Two of the Indian Ocean's most biodiverse coastlines just became dramatically safer places to be a shark.

At a side event of the Our Ocean Conference in Mombasa, Kenya, on June 17, 2026, the governments of Madagascar and Zanzibar announced sweeping new national protections for sharks and rays. The Wildlife Conservation Society (WCS), which helped coordinate the announcements, called it the latest milestone in a decade-long push to give the ocean's most threatened predators a real shot at recovery.

What's actually changing

Zanzibar will extend full protection in its coastal waters to 34 species, including hammerheads, threshers, and the Zanzibar guitarfish — a critically endangered ray found nowhere else on Earth. Madagascar's new measures cover a similar suite of vulnerable species and tighten enforcement around fishing gear that disproportionately harms sharks and rays as bycatch.

Together, the two announcements complement landmark CITES gains made in recent years, which now regulate roughly 96% of the global shark fin trade. In other words: the international rules already exist on paper. What changes here is what happens in the water, off the coast of two countries that sit at the heart of the western Indian Ocean.

Why these waters matter

The seas around Madagascar and Zanzibar are some of the richest shark and ray habitats on the planet. Coral reefs, seagrass meadows, and mangrove-lined estuaries provide nursery grounds for species that can live for decades and travel thousands of miles. Lose them here, and the ripple effects reach far beyond the region.

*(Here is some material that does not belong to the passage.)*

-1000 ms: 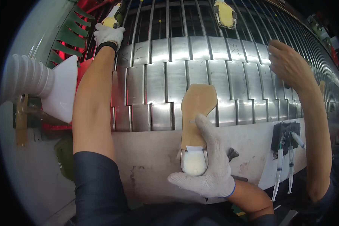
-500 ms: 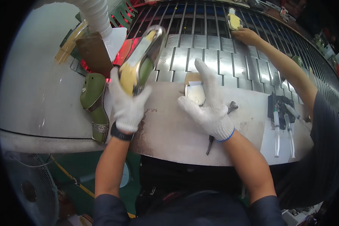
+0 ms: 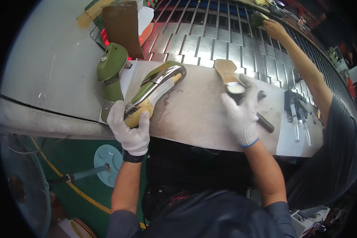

Sharks and rays are slow-growing animals that reproduce late and infrequently — a biology that makes them spectacularly poorly suited to industrial fishing pressure. Globally, more than a third of shark and ray species are now threatened with extinction, according to the IUCN. National-level protections are some of the most effective tools available, because they convert international agreements into rules a coast guard or fisheries inspector can actually enforce.

Decades in the making

The announcements didn't happen overnight. WCS scientists and local partners have spent years working with Madagascar's Ministry of Fisheries and Zanzibar's Department of Fisheries Development to build the scientific case, train monitoring teams, and engage coastal communities whose livelihoods depend on healthy seas.

"This is a major step for shark and ray conservation in the western Indian Ocean," WCS officials said in announcing the measures. The organization noted that both governments committed to enforcement plans alongside the species lists — a detail conservationists say often makes the difference between a protected species and a protected species on paper.

A bigger ocean movement

The Our Ocean Conference in Mombasa drew commitments worth billions of dollars across themes including marine protected areas, sustainable fisheries, and climate resilience. The Madagascar and Zanzibar shark announcements were among several conservation wins that emerged from the gathering, which also saw new pledges to expand marine reserves around remote islands and to crack down on illegal fishing in the region.

For sharks and rays — animals that have patrolled the world's oceans for more than 400 million years — every national protection adds a slightly larger margin of safety. Two more countries just made that margin a lot bigger.